### EXERCISE
After dropping the pictures, give again exactly the lines of the data from its first line through the line with "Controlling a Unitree", which is included as well.
___ DATA SHOWN ___
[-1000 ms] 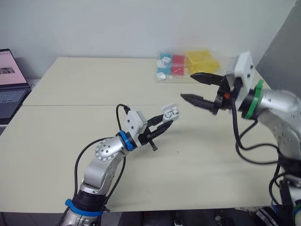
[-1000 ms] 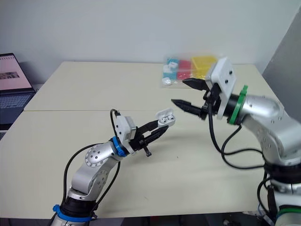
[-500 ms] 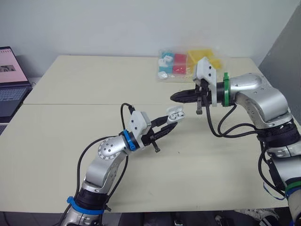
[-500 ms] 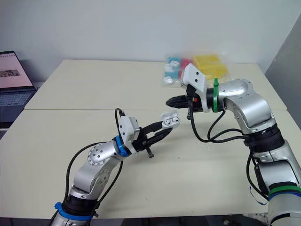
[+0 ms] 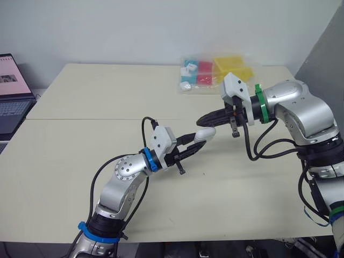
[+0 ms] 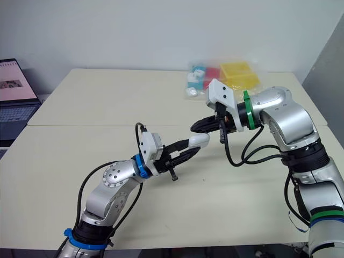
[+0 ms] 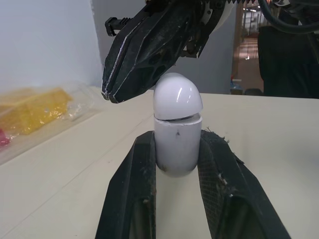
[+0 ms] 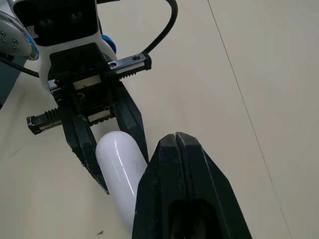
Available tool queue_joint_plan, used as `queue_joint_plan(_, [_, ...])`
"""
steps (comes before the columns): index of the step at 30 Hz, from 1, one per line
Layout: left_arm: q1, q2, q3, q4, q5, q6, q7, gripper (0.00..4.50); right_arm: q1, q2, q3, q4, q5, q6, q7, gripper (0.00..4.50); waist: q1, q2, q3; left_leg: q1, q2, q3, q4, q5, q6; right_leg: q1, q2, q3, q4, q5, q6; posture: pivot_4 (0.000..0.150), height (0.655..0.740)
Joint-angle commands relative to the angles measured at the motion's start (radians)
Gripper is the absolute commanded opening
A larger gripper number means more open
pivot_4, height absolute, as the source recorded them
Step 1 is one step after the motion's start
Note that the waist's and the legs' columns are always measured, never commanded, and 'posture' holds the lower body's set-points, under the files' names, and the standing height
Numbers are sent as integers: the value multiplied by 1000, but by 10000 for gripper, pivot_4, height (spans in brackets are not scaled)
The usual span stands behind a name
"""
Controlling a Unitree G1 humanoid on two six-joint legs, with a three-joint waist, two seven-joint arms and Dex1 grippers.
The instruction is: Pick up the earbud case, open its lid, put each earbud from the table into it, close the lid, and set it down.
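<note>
Cream-coloured laminate surface (image 5: 80, 161) is spreading wide beneath both arms, with a seam running across its middle. An open dark laptop with a lit pinkish screen (image 5: 9, 99) is sitting beyond its left edge, and a clear plastic bag of yellow, red and blue pieces (image 5: 215, 71) is lying at the far side, well apart from the arms. The right tool (image 5: 203, 118) is reaching in over the middle of the surface with its two black fingers clenched together on nothing, their joined tip resting against the top of the lid. The left tool (image 7: 177, 164) is pointing up and away from the surface, its fingers grasping the white, glossy, round-ended plastic earbud case (image 7: 177, 142) by the lower body, one finger on each side. That earbud case is being held upright in the air above the surface, between the two tools. Its domed lid (image 7: 178, 99) is sitting down on the body, with a thin dark seam showing between them.
</note>
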Motion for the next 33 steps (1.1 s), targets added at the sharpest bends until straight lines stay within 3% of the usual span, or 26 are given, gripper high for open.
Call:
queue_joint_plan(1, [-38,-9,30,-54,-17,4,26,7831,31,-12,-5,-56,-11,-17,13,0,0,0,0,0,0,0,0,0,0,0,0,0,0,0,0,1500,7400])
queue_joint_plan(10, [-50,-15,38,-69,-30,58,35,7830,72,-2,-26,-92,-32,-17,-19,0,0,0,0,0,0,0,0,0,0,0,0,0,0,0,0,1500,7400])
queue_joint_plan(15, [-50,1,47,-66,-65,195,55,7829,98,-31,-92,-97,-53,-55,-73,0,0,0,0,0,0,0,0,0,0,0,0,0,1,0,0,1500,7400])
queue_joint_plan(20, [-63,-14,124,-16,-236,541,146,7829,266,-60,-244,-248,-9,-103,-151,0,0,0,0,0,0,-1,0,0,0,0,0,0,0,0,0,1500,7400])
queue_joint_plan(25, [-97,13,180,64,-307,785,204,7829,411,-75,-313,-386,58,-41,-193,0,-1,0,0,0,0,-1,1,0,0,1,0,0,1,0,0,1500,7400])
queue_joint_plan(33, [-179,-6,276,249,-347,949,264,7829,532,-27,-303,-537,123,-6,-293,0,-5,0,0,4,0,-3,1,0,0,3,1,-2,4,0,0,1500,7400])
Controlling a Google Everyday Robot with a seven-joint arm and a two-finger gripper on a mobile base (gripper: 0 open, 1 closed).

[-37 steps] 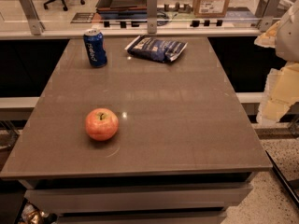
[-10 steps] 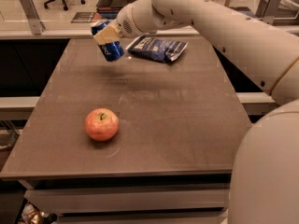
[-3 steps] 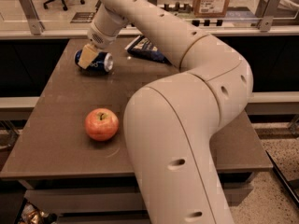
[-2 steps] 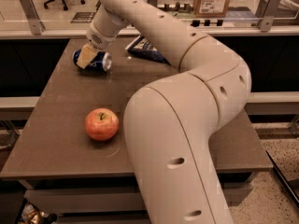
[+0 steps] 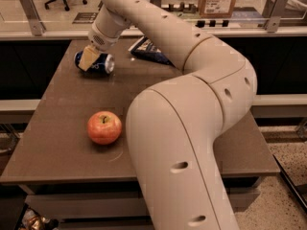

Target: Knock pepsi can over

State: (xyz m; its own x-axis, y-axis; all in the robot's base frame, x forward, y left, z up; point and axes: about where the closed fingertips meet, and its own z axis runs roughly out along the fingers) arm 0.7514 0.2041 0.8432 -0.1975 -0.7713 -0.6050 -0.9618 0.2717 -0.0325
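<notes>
"Where is your gripper sitting?"

"My gripper (image 5: pixel 88 58) is hanging low over the far left corner of the desk (image 5: pixel 57 128), right at the pepsi can (image 5: pixel 102 63). Its tan tip is covering the can's left end."

"Is it gripping the can?"

"I cannot tell whether it is apart, together or clamped on anything."

"And the can?"

"It is lying on its side near that far left corner, with its silver end pointing right."

"What else is lying there?"

"A red apple (image 5: pixel 104 127) is sitting toward the near left edge, well apart from the can. A dark snack bag (image 5: pixel 147 50) is lying by the far edge, partly behind my arm (image 5: pixel 192 85)."
</notes>
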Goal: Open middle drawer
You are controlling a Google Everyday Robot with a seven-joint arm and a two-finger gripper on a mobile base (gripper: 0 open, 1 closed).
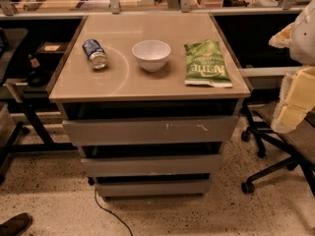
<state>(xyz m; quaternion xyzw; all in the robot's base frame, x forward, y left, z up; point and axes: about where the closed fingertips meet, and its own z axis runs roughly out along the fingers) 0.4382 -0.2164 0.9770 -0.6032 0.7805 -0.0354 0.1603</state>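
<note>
The gripper (291,104), open or closed I cannot tell, hangs at the right and must first reach the middle drawer (152,165).

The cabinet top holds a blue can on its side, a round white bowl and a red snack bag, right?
No: the camera view shows the snack bag is green. The blue can and round white bowl match. The gripper sits at the right edge, away from the grey middle drawer.

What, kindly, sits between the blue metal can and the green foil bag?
A round white bowl, in the camera view; the gripper hangs at the right edge.
</note>
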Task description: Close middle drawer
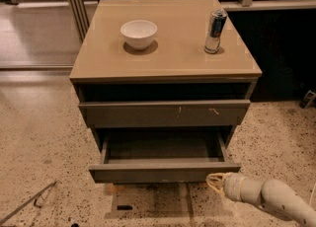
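Note:
The middle drawer [163,171] stands pulled out of the grey-brown cabinet [173,58]. Its plain flat front faces me and its dark inside [163,147] looks empty. Above it sits a like front with small white scratch marks [163,114], slightly out, with a dark gap over it. My gripper [214,182], on a pale arm [271,199] coming in from the lower right, is just below the right end of the middle drawer's front, at or very near its lower edge.
A white bowl [138,33] and a drink can [215,31] stand on the cabinet top. A thin metal piece [29,202] lies on the speckled floor at the lower left. A dark wall panel [286,48] is to the right.

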You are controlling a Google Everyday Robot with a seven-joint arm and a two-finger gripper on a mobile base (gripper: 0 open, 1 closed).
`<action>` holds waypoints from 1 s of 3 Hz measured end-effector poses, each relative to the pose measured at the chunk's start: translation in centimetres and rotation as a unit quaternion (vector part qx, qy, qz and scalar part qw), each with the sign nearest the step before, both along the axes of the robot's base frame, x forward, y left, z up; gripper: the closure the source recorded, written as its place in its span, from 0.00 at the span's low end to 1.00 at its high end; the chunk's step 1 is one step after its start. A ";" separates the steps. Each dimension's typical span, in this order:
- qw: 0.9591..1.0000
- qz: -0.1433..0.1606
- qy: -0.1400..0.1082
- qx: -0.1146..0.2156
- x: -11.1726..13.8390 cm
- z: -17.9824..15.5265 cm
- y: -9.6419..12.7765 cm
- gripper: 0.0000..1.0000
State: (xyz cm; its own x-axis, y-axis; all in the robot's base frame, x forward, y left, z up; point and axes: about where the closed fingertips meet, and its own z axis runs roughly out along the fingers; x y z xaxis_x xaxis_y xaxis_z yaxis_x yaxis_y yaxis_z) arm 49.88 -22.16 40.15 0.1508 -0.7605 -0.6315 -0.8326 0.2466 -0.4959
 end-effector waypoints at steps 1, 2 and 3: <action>1.000 -0.017 -0.021 0.000 1.7 -0.1 -0.3 1.00; 0.999 -0.030 -0.042 0.003 3.3 0.6 -0.5 1.00; 0.998 -0.039 -0.057 0.007 5.0 1.1 -0.9 1.00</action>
State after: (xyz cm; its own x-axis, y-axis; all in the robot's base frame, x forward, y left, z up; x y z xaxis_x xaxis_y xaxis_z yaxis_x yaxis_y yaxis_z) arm 54.90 -23.11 41.23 0.1637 -0.7638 -0.6243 -0.7491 0.3156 -0.5825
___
### WORKED SOLUTION
[-1000 ms] 
[-1000 ms] 
[-500 ms] 
[-500 ms] 
[+0 ms] 
[+0 ms] 
[+0 ms] 
[+0 ms] 
Available tool queue_joint_plan, used as `queue_joint_plan(_, [_, ...])`
"""
steps (comes before the columns): index of the step at 30 Hz, from 1, one per line
Layout: left_arm: q1, q2, q3, q4, q5, q6, q7, gripper (0.00..4.50); right_arm: q1, q2, q3, q4, q5, q6, q7, gripper (0.00..4.50); waist: q1, q2, q3; left_leg: q1, q2, q3, q4, q5, q6; right_leg: q1, q2, q3, q4, q5, q6; posture: pivot_4 (0.000..0.150), height (0.655..0.740)
Joint-angle commands relative to the angles measured at the motion's start (radians)
Gripper is the absolute commanded opening
A larger gripper number means more open
pivot_4, height absolute, as the source recorded them
Step 1 is one step after the motion's start
Note that the waist's and the legs' columns are always measured, never commanded, and 'posture' holds the lower body's set-points, under the files' names, and the standing height
Numbers are sent as integers: the value multiplied by 1000, but by 10000 for gripper, pivot_4, height (spans in brackets are not scaled)
The usual span stands behind a name
"""
Controlling a Unitree G1 humanoid on two six-joint legs, with a three-joint waist, two seven-joint arms and Dex1 grippers.

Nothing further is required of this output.